Make an exact copy of the listing below.

◇ ◇ ◇ ◇ ◇ ◇ ◇

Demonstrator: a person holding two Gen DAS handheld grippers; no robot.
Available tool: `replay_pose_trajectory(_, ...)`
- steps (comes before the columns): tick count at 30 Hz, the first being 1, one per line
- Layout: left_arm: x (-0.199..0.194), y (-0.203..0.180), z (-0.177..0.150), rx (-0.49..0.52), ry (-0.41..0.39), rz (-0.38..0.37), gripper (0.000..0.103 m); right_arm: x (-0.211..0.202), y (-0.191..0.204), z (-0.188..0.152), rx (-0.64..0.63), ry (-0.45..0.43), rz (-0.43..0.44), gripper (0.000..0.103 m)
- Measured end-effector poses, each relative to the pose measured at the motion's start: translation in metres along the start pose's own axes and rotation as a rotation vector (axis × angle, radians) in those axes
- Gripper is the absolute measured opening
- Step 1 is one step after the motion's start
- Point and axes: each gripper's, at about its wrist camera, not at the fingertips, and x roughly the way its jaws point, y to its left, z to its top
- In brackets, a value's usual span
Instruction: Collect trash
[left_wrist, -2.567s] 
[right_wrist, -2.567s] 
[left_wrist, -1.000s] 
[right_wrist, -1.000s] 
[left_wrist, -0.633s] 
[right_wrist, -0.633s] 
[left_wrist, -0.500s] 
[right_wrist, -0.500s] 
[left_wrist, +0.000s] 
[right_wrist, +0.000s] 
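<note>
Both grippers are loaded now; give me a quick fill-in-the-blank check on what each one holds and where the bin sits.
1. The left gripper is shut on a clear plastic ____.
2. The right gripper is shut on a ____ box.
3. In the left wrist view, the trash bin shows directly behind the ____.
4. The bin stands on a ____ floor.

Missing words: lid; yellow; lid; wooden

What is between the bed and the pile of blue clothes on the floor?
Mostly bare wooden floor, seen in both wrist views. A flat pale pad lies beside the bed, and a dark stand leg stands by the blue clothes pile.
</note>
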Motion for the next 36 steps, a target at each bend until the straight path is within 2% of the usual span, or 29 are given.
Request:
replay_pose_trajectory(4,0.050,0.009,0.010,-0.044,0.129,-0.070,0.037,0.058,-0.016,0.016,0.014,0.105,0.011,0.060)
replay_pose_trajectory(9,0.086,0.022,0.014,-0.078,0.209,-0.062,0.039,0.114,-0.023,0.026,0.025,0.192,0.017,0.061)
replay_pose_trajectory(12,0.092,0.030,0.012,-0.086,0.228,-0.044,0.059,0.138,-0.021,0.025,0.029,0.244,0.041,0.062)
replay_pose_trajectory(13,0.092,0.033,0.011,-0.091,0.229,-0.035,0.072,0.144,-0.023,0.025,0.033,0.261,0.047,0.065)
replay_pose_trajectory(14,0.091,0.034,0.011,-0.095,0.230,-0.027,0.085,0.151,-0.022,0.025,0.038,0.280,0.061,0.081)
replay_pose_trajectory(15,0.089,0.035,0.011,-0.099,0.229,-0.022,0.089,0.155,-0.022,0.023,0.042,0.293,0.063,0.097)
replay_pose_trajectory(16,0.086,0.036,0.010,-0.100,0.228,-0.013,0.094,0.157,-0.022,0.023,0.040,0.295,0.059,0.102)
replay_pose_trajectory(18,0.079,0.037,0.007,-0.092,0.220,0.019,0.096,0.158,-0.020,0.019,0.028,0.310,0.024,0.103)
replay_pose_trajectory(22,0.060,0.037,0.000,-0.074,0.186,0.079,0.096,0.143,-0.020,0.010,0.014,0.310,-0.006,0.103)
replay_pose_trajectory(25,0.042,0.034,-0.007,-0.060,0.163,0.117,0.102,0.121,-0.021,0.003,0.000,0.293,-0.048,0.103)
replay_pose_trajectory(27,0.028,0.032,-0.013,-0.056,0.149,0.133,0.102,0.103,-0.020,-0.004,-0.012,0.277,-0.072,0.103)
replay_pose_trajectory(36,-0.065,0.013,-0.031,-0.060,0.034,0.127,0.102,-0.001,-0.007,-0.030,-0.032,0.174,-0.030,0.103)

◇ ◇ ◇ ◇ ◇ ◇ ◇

### SOLUTION TO THIS PROBLEM
Demonstrator: a person holding two Gen DAS handheld grippers; no robot.
Available tool: `replay_pose_trajectory(_, ...)`
- steps (comes before the columns): tick count at 30 Hz, the first being 1, one per line
- Layout: left_arm: x (-0.199..0.194), y (-0.203..0.180), z (-0.177..0.150), rx (-0.49..0.52), ry (-0.41..0.39), rz (-0.38..0.37), gripper (0.000..0.103 m); right_arm: x (-0.211..0.202), y (-0.191..0.204), z (-0.188..0.152), rx (-0.64..0.63), ry (-0.45..0.43), rz (-0.43..0.44), gripper (0.000..0.103 m)
- Measured end-effector poses, each relative to the pose measured at the motion's start: translation in metres along the start pose's own axes and rotation as a rotation vector (axis × angle, radians) in those axes
- Gripper is the absolute measured opening
- Step 1 is one step after the motion's start
- Point and axes: each gripper's, at about its wrist camera, not at the fingertips, and x roughly the way its jaws point, y to its left, z to its top
- In brackets, a value's usual span
Instruction: Collect trash
[left_wrist, -2.567s] 
[right_wrist, -2.567s] 
[left_wrist, -1.000s] 
[right_wrist, -1.000s] 
[left_wrist, -0.633s] 
[right_wrist, -0.633s] 
[left_wrist, -0.500s] 
[right_wrist, -0.500s] 
[left_wrist, +0.000s] 
[right_wrist, +0.000s] 
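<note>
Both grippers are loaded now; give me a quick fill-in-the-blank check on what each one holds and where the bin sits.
1. The left gripper is shut on a clear plastic ____.
2. The right gripper is shut on a ____ box.
3. In the left wrist view, the trash bin shows directly behind the ____.
4. The bin stands on a ____ floor.

Missing words: lid; yellow; lid; wooden

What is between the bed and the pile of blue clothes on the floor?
Mostly bare wooden floor, seen in both wrist views. A flat pale pad lies beside the bed, and a dark stand leg stands by the blue clothes pile.
</note>
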Motion for the next 36 steps, a target at each bend until the straight path is within 2% of the usual span, or 29 are given.
Request:
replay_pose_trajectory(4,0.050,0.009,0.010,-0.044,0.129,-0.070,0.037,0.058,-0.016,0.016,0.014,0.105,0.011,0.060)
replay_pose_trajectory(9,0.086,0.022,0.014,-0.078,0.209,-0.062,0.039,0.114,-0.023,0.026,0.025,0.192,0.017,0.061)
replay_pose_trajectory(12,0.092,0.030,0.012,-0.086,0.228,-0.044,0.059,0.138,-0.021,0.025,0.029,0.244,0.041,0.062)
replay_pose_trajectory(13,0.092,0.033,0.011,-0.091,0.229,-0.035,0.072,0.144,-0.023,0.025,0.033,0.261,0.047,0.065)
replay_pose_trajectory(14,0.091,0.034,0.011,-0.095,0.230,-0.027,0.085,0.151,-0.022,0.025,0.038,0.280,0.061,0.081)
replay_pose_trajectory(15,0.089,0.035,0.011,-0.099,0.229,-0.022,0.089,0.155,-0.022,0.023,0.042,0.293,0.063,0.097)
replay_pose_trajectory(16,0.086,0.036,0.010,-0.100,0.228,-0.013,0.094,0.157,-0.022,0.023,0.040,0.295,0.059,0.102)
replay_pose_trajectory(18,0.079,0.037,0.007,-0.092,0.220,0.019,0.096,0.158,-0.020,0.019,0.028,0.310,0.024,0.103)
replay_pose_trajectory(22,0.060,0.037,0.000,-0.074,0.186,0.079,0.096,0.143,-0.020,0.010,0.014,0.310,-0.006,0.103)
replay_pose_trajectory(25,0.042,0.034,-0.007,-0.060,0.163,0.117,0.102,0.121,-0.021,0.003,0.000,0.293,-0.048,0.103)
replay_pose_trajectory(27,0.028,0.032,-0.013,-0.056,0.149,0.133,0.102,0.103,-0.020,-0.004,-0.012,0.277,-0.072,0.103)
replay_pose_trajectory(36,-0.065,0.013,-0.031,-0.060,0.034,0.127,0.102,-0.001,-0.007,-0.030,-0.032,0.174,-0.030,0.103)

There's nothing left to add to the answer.